About 6-8% of patients are “steroid responders” which means if they are on steroid eye drops for 6-8 weeks or more their intraocular pressure (IOP) goes up.  If the steroids are stopped the IOP will usually return to normal (I have only seen one patient where it remained high and he may have had pre-glaucoma that became manifest.)  Nasal steroids (and steroid eye drops) are like oral steroids------physicians use only reluctantly when no good alternative to steroids are available and virtually everyone on oral steroids chronically (years) will have some side effects.  Once a person has “responded” to steroid eye drosp the first time if steroid eye drops are used again the IOP can go up quickly often within a week. Some steroid eye drops (Lotemax) have been developed which are less likely to elevate IOP in steroid responders. Eye side effects are more likely to occur from long term steroid eye drops, then long term oral steroids and lastly from steroid nasal sprays and steroid injections.

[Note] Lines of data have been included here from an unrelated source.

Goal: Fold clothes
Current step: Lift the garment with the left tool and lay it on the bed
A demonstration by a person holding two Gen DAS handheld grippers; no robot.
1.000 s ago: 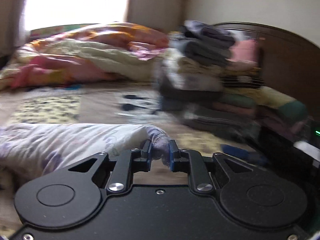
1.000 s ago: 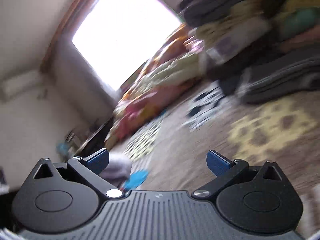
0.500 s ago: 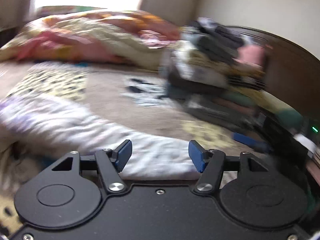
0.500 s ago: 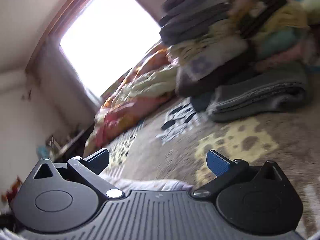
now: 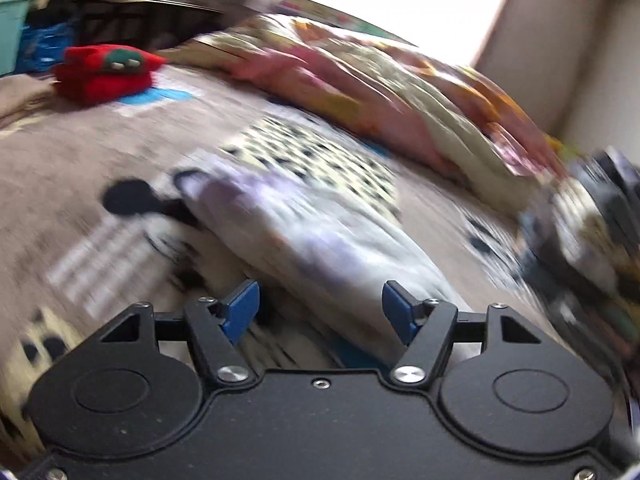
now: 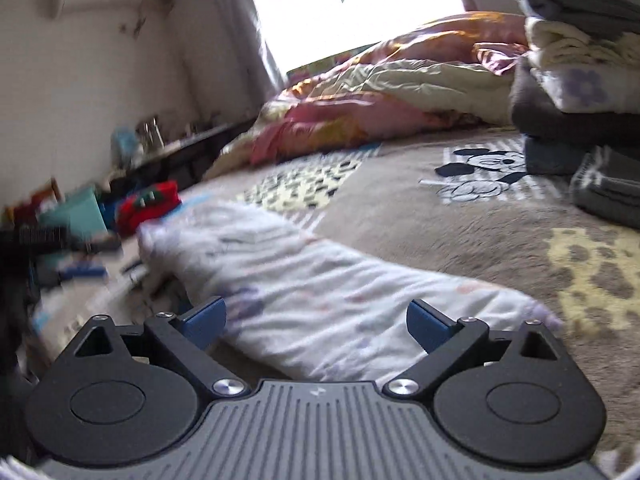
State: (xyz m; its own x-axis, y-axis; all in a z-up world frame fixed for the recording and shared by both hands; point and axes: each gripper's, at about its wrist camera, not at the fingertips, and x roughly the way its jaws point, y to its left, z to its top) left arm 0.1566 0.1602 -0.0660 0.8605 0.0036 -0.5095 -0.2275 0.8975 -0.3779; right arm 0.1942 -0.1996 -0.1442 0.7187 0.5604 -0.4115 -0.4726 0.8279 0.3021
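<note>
A white garment with a pale purple print [image 5: 312, 236] lies as a long folded strip on the brown patterned blanket [image 5: 60, 168]. It also shows in the right wrist view [image 6: 320, 292]. My left gripper [image 5: 320, 312] is open and empty just above the strip's near end. My right gripper [image 6: 316, 324] is open and empty, its fingers either side of the strip. Both views are blurred by motion.
A stack of folded clothes [image 6: 580, 80] stands at the right on the bed. A crumpled colourful quilt [image 6: 380, 100] lies along the far side below the window. A red folded item [image 5: 108, 74] sits far left, and it also shows in the right wrist view [image 6: 148, 206].
My left gripper let go of the garment's end, opened, and swung left. My right gripper stayed open and came down over the garment, turning level.
</note>
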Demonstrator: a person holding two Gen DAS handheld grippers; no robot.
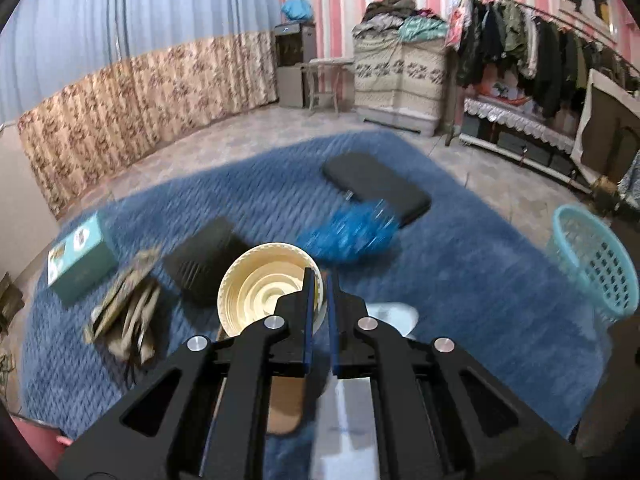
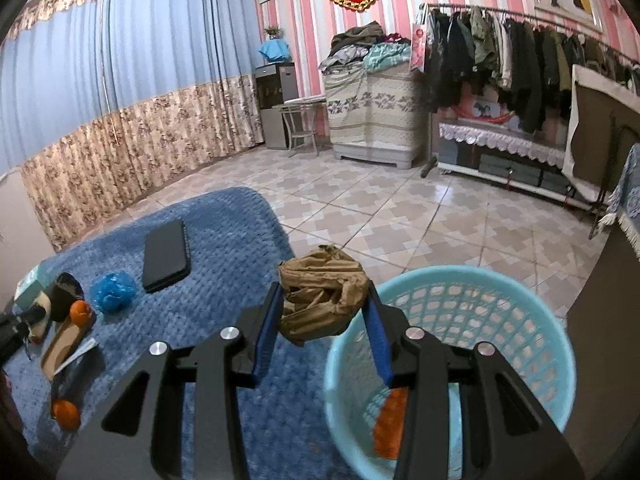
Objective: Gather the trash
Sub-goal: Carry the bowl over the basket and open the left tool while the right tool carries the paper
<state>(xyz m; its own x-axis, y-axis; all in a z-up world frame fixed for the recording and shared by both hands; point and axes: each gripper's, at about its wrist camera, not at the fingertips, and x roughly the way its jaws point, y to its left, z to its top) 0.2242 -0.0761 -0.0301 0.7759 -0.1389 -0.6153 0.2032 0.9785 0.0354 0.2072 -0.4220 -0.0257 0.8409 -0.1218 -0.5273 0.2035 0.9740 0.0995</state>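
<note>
My left gripper (image 1: pixel 320 280) is shut on the rim of a cream paper cup (image 1: pixel 264 288) and holds it above the blue rug (image 1: pixel 460 280). My right gripper (image 2: pixel 324 300) is shut on a crumpled brown paper bag (image 2: pixel 322 298) beside the rim of the light blue basket (image 2: pixel 520 320). An orange item (image 2: pixel 390 424) lies inside the basket. A crumpled blue plastic bag (image 1: pixel 348 232) lies on the rug and also shows in the right wrist view (image 2: pixel 112 291). Crumpled wrappers (image 1: pixel 128 312) lie at the left of the rug.
On the rug lie a black phone (image 2: pixel 166 256), a black tablet (image 1: pixel 376 184), a black wallet (image 1: pixel 204 260), a teal box (image 1: pixel 80 256) and two oranges (image 2: pixel 80 312). A clothes rack (image 2: pixel 520 56) and cabinet (image 2: pixel 372 120) stand at the far wall.
</note>
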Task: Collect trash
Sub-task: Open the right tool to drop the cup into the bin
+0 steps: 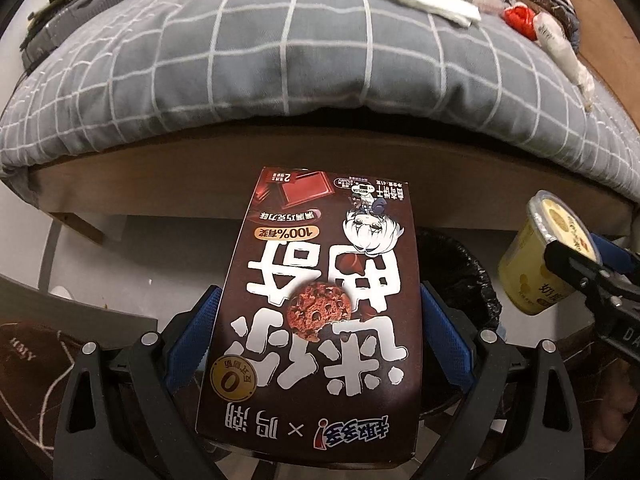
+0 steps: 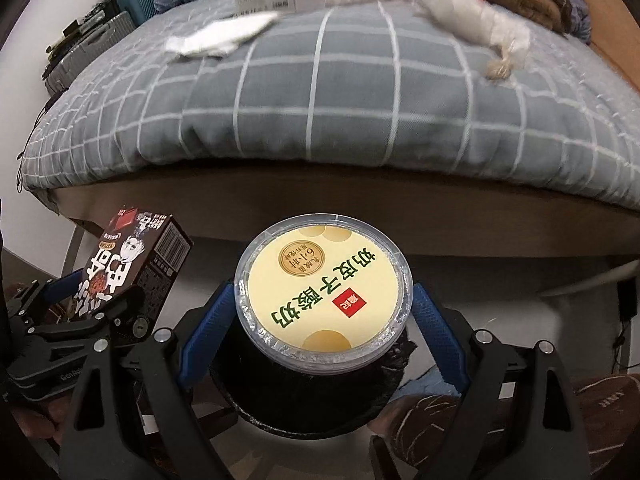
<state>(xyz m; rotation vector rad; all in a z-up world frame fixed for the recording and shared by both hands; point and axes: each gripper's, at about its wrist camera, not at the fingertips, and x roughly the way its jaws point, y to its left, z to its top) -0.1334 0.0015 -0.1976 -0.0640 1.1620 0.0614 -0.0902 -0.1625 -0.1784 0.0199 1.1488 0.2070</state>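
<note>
Right wrist view: right gripper (image 2: 322,312) pinches the cup (image 2: 323,286) directly above the black-lined bin (image 2: 308,396). Left gripper (image 1: 320,320) pinches the box (image 1: 320,304), with the bin (image 1: 460,276) to its right. Release the cup first, then move the box over the opening.

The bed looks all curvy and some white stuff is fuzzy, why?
Both wrist views use a fisheye lens, so the bed edge bows. In the right wrist view the tissue and white bag are smeared by motion blur; the yogurt cup stays sharp.
</note>
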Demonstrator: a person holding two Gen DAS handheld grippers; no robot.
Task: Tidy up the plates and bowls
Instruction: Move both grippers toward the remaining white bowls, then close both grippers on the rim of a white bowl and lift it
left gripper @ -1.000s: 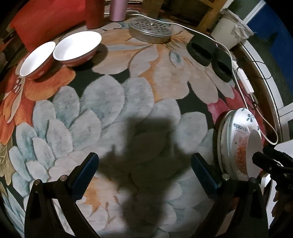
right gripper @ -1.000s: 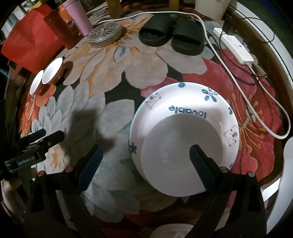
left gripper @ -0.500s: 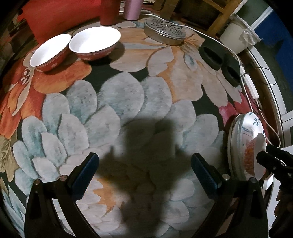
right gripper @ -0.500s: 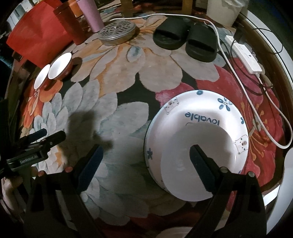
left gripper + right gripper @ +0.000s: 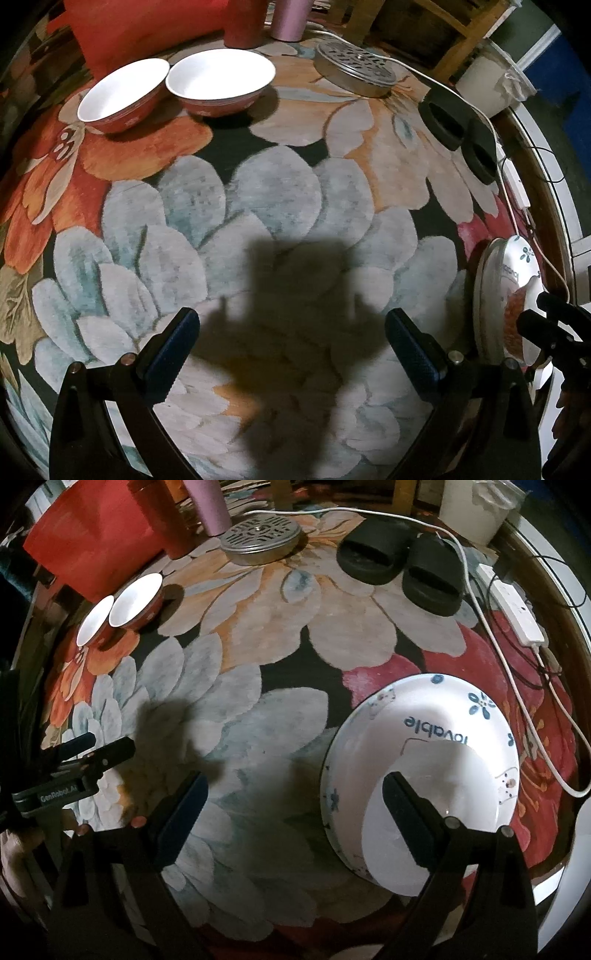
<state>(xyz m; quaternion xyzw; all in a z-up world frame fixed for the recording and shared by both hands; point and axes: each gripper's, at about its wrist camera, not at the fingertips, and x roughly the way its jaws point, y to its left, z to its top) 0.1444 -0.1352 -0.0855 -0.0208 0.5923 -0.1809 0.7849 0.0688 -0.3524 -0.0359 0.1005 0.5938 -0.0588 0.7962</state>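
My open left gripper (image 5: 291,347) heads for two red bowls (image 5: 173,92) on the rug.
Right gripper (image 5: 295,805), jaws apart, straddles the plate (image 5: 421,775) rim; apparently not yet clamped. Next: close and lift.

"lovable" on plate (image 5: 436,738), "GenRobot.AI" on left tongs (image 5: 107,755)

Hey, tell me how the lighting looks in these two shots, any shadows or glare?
Left wrist view: dim corners, a hard dark shadow of the rig falls on the floral carpet between the open left gripper; strong fisheye bending at the edges. Right wrist view: the white plate printed "lovable" glares bright, nearly washed out, under the open right gripper.
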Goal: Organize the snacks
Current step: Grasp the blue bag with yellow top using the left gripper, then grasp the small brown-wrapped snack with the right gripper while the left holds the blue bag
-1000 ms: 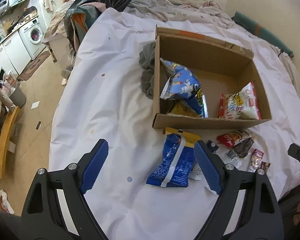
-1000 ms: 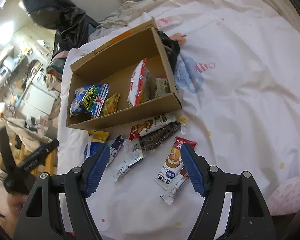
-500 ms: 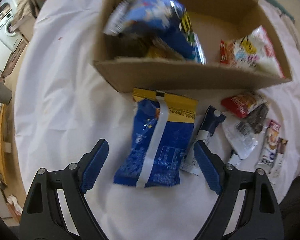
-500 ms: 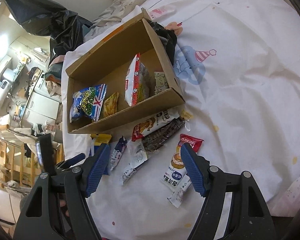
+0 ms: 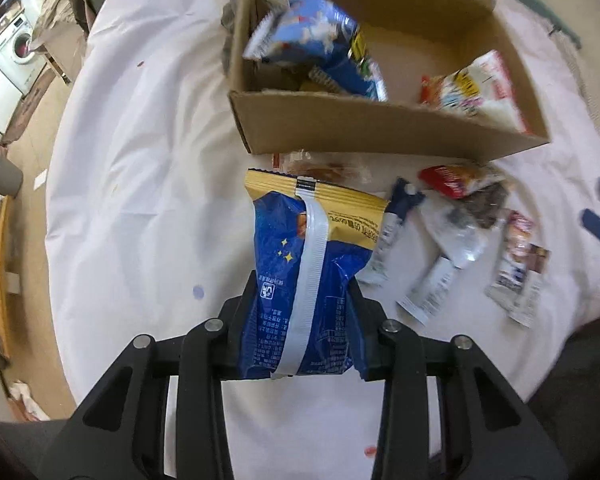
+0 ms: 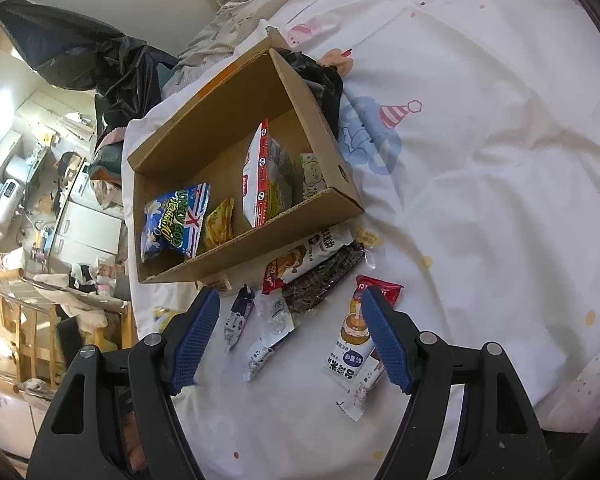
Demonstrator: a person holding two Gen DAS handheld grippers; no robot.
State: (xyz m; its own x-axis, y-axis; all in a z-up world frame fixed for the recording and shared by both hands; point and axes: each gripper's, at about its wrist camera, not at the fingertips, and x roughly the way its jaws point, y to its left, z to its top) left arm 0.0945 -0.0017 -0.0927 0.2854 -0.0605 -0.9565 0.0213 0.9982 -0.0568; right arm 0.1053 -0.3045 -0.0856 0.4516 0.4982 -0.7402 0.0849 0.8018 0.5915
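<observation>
At the bottom centre of its view, the left gripper (image 5: 305, 322) is clamping the blue snack bag (image 5: 308, 276), jaws closed on its lower half. The right gripper (image 6: 290, 338) is hanging wide open over loose packets (image 6: 350, 350), gripping nothing. Beyond, mid-frame, the cardboard box (image 6: 252, 246) is holding several, somewhat blurred, bags.

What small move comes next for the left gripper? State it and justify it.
Probably lift and carry forward to the cardboard box. The left gripper is shut on the blue snack bag, and the box just ahead already holds other snacks, with bare floor in its middle.
</observation>
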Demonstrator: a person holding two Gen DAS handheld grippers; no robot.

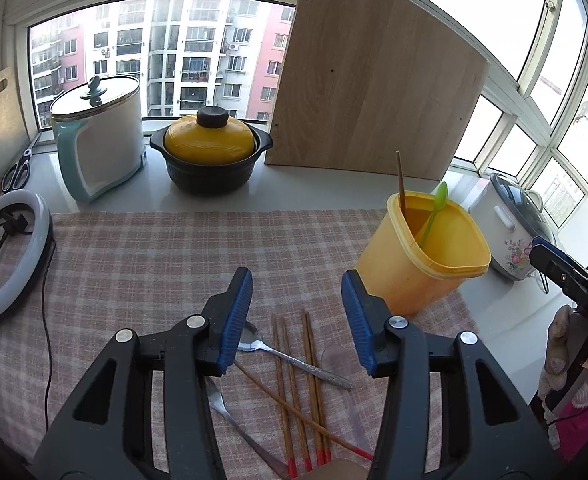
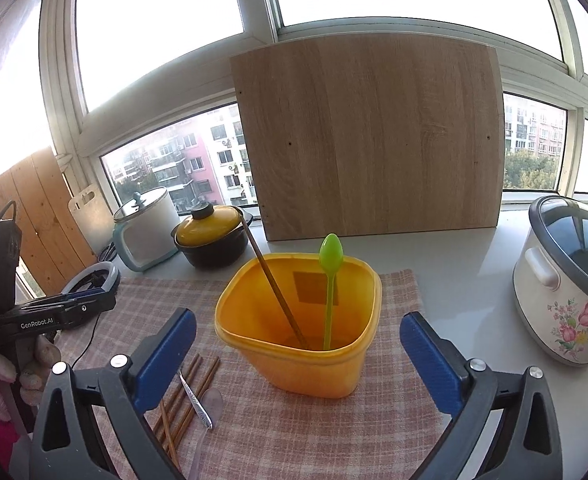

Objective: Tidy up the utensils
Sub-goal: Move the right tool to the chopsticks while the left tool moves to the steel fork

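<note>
A yellow tub (image 1: pixel 426 264) (image 2: pixel 294 360) stands on the checked cloth (image 1: pixel 153 264). Inside it lean a green plastic spoon (image 2: pixel 331 256) and one brown chopstick (image 2: pixel 271 284). On the cloth in front lie several red-tipped chopsticks (image 1: pixel 285 380) (image 2: pixel 181 404), a metal spoon (image 1: pixel 294 358), a second metal utensil (image 1: pixel 221 404) and a clear plastic spoon (image 1: pixel 346 380). My left gripper (image 1: pixel 297 288) hovers open above that pile, holding nothing. The right gripper (image 2: pixel 298 320) is wide open just before the tub, its pads clear of the walls.
Along the window ledge stand a white-and-teal pot (image 1: pixel 97 140), a black casserole with a yellow lid (image 1: pixel 209 152) and a leaning wooden board (image 1: pixel 374 80). A flowered rice cooker (image 2: pixel 566 280) sits right of the cloth; a ring light (image 1: pixel 9 252) and scissors (image 1: pixel 15 172) lie left.
</note>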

The % of elevation of IOP and development of a steroid response is much lower with nasal steroids or oral steroids. I do have some glaucoma patients that have been pretty well controlled that went on oral steroids or had depo injection where the IOP went up.  If they need the steroids to stay alive or have good quality of life we just add more glaucoma meds. Here’s a reference http://www.ncbi.nlm.nih.gov/pubmed/16275373   I don’t recall any patient that I attributed loss of control of their IOP due to nasal steroids. Part of that is most are not on it for years and years. Even a patient that is on steroids nasal, oral, injection will not develop “steroid glaucoma” if they are not genetically a steroid responder. I’m sure most ENT use steroid nasal sprays only when lesser meds don’t work and try and avoid long term use. In a patient with established glaucoma, or a glaucoma suspect extra care should be taken if they need long term steroid pills or nasal sprays. The treating ophthalmologist should be aware of the steroid use if long term (way greater than 6 weeks).

A bigger problem is chronic oral or nasal steroid use and the development of “steroid cataract” (a posterior subcapsular cataract).  This is a big problem and many patients on steroids for over a year for whatever reasons by mouth end up having cataract surgery at a relative young age. Thus lot of younger patients I operated on have organ transplants, autoimmune disorders, etc. CHRONIC use of steroid nasal sprays has been reported to raise the incidence of cataracts.

This discuss also addresses these concerns  http://www.aaaai.org/ask-the-expert/development-cataracts-glaucoma.aspx    All medications have side effects, several thousand people bleed to death each year from aspirin use. Physicians use steroids only when other non-steroids are not effective or have more potential side effects. It is extremely important for everyone to read carefully the prescribing information that accompanies prescription medicine, inform all their physicians of all the medications they take and report any problems caused by the medications to their physicians.